▶ Problem description
Give back exactly the lines of the material below, starting with the line with "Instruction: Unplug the" and going on through the line with "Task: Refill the".

▶ Recorded data
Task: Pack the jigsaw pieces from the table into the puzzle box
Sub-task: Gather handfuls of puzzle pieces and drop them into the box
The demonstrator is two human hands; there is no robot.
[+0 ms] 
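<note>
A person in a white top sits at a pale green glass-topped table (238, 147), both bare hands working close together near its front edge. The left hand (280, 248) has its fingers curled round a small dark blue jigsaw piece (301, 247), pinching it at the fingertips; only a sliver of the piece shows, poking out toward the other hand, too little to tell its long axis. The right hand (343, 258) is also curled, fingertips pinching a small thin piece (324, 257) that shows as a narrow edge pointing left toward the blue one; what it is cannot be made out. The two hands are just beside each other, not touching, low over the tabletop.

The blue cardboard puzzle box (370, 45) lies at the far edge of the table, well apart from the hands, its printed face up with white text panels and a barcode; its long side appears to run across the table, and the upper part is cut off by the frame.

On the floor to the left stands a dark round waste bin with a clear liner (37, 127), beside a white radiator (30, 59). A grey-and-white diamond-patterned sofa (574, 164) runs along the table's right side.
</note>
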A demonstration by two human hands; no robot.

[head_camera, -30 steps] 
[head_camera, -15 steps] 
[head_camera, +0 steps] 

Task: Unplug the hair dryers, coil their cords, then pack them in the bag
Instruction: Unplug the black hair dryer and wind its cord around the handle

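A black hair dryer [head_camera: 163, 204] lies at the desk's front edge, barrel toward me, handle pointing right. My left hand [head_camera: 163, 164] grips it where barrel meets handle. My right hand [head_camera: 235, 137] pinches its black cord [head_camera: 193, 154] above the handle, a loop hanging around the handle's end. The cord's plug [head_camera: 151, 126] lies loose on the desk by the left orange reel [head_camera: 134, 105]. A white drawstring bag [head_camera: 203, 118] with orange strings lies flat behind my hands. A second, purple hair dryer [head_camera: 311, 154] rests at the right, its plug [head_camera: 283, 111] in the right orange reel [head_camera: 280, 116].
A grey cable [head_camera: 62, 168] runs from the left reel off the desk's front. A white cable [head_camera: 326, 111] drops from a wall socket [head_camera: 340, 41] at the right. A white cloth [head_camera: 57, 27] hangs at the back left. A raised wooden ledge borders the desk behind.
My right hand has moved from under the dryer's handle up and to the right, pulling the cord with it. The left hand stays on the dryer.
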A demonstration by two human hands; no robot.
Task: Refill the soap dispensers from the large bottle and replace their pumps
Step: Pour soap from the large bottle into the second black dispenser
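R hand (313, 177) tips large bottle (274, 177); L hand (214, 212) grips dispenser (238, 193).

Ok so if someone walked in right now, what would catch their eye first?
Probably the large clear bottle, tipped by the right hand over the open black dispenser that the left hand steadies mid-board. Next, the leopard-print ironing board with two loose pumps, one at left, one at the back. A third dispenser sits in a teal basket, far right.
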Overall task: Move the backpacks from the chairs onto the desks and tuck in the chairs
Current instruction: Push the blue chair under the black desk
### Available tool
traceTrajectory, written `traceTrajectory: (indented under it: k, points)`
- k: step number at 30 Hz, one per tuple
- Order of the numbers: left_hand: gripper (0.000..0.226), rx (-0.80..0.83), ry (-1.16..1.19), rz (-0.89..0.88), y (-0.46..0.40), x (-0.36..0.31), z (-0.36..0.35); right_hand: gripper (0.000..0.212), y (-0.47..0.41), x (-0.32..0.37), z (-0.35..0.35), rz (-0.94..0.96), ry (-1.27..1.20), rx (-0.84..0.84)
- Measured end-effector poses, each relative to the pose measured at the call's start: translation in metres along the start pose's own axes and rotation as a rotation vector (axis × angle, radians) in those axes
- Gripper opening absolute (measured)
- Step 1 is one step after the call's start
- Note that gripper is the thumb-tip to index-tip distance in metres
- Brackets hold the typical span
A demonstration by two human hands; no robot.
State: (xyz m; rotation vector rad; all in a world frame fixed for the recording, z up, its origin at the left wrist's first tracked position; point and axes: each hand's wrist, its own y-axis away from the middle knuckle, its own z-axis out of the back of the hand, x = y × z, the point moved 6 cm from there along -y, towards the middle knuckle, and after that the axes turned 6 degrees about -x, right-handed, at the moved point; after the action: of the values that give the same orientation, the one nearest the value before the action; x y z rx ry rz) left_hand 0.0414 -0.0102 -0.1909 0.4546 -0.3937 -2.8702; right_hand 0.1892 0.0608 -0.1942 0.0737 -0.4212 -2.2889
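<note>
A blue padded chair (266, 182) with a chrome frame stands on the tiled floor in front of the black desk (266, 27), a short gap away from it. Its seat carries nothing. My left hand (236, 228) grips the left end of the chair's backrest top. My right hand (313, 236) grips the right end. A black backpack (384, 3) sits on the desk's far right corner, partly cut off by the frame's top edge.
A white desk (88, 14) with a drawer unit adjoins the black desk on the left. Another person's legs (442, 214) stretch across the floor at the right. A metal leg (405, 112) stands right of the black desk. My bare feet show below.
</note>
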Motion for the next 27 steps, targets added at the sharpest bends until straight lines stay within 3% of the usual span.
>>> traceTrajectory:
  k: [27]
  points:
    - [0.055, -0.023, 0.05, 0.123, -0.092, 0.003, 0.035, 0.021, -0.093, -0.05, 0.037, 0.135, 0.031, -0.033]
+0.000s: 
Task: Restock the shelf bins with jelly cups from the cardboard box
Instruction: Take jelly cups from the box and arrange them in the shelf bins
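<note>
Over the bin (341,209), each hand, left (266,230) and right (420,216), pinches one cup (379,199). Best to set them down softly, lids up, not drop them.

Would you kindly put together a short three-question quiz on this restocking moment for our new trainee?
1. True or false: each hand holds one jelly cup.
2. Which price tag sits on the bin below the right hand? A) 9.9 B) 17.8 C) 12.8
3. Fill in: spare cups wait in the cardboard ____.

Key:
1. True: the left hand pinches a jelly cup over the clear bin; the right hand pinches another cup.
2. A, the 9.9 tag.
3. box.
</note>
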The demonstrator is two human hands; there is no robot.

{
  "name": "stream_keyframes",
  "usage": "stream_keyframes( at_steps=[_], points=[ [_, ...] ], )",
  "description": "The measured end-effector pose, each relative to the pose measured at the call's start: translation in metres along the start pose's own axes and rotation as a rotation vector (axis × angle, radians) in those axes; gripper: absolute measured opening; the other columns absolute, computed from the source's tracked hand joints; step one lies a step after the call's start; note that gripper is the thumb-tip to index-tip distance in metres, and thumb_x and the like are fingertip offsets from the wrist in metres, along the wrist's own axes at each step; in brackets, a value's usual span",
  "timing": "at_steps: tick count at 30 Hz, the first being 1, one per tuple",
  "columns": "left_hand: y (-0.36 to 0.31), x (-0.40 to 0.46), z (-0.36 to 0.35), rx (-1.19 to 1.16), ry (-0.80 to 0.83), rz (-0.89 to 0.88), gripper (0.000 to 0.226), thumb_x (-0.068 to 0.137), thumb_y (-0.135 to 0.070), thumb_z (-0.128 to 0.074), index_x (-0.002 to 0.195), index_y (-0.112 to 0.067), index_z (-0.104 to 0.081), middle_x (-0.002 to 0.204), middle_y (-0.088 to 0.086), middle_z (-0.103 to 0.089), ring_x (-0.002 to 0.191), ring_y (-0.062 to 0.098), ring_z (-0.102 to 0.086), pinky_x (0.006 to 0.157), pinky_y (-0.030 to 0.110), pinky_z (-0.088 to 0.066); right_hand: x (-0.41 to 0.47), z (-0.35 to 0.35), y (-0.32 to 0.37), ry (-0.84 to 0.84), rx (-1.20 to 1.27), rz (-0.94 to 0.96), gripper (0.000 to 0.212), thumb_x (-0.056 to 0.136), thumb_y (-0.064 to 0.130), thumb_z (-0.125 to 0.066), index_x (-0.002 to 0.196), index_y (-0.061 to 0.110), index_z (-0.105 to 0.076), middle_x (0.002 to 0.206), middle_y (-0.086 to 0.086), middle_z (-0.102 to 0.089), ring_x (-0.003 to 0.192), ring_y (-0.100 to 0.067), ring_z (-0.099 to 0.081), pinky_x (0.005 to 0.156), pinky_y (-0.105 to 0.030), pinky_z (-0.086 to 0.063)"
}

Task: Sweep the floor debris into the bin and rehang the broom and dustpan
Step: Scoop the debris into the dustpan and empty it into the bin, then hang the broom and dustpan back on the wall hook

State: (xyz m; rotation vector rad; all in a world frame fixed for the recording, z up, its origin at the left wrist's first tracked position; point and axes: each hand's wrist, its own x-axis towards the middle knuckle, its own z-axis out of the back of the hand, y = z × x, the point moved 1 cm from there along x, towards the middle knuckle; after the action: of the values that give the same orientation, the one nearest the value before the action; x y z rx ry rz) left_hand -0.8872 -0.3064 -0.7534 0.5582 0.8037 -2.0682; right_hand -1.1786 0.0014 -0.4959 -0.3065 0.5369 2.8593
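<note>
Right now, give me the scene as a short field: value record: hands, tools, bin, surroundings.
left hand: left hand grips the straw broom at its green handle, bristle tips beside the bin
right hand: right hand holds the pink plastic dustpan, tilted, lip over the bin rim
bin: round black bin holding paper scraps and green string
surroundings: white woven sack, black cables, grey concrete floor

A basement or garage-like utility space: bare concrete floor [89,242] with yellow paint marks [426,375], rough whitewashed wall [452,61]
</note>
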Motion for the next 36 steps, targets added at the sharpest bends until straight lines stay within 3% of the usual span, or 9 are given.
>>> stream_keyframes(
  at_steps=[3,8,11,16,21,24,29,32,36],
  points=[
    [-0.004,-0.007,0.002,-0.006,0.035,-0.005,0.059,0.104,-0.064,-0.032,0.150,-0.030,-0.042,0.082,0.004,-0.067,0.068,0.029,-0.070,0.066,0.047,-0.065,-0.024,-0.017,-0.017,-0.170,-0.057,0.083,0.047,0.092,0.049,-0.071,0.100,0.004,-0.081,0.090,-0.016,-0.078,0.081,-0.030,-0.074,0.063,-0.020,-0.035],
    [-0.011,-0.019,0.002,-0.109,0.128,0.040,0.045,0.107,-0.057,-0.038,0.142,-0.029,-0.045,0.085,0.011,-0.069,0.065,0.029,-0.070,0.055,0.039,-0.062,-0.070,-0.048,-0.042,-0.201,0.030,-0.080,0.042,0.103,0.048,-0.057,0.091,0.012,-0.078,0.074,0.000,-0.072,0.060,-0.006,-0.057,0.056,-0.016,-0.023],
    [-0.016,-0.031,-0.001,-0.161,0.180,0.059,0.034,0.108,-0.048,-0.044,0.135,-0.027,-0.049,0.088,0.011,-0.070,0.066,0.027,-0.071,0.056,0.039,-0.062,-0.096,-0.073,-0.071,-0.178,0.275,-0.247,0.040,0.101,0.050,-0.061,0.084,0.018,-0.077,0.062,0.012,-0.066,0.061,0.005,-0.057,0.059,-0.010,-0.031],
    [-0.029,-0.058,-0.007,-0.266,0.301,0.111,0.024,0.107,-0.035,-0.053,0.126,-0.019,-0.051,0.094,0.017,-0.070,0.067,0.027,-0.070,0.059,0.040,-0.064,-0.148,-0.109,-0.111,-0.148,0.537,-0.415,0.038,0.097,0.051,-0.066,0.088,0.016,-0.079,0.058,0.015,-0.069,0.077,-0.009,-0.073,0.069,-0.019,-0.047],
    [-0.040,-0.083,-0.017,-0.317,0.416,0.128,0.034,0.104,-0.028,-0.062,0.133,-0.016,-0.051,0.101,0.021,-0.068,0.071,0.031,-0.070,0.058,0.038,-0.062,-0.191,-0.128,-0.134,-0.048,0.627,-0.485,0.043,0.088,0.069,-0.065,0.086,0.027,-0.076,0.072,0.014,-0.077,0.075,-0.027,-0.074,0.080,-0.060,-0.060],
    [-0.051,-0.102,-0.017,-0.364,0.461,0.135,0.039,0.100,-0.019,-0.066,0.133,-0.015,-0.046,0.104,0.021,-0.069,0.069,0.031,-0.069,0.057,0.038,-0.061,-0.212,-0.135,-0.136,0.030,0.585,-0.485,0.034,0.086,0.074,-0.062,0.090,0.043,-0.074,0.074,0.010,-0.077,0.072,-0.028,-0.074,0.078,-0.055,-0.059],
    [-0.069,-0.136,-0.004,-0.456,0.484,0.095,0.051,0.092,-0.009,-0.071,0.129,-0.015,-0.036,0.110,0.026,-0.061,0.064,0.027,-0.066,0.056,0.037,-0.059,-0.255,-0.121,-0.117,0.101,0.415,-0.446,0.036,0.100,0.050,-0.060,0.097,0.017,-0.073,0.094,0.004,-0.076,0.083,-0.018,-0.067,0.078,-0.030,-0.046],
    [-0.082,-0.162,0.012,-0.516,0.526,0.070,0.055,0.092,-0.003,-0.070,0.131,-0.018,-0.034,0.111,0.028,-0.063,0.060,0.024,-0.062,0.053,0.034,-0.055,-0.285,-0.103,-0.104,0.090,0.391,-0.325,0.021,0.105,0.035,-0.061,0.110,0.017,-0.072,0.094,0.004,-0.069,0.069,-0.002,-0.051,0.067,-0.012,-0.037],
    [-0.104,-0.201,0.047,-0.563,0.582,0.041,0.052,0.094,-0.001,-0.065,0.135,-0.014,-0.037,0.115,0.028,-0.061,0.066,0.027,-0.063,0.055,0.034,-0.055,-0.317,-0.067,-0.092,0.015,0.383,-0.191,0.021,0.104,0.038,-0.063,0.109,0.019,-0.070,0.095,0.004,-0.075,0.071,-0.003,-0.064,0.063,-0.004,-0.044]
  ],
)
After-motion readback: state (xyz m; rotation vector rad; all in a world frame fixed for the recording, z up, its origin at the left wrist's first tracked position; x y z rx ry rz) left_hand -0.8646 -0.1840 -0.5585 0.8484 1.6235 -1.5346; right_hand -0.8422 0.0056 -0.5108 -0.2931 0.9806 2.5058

▶ Answer box
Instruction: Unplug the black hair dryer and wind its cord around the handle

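A black hair dryer [head_camera: 163, 204] lies at the desk's front edge, barrel toward me, handle pointing right. My left hand [head_camera: 163, 164] grips it where barrel meets handle. My right hand [head_camera: 235, 137] pinches its black cord [head_camera: 193, 154] above the handle, a loop hanging around the handle's end. The cord's plug [head_camera: 151, 126] lies loose on the desk by the left orange reel [head_camera: 134, 105]. A white drawstring bag [head_camera: 203, 118] with orange strings lies flat behind my hands. A second, purple hair dryer [head_camera: 311, 154] rests at the right, its plug [head_camera: 283, 111] in the right orange reel [head_camera: 280, 116].
A grey cable [head_camera: 62, 168] runs from the left reel off the desk's front. A white cable [head_camera: 326, 111] drops from a wall socket [head_camera: 340, 41] at the right. A white cloth [head_camera: 57, 27] hangs at the back left. A raised wooden ledge borders the desk behind.
My right hand has moved from under the dryer's handle up and to the right, pulling the cord with it. The left hand stays on the dryer.
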A demonstration by two human hands; no robot.
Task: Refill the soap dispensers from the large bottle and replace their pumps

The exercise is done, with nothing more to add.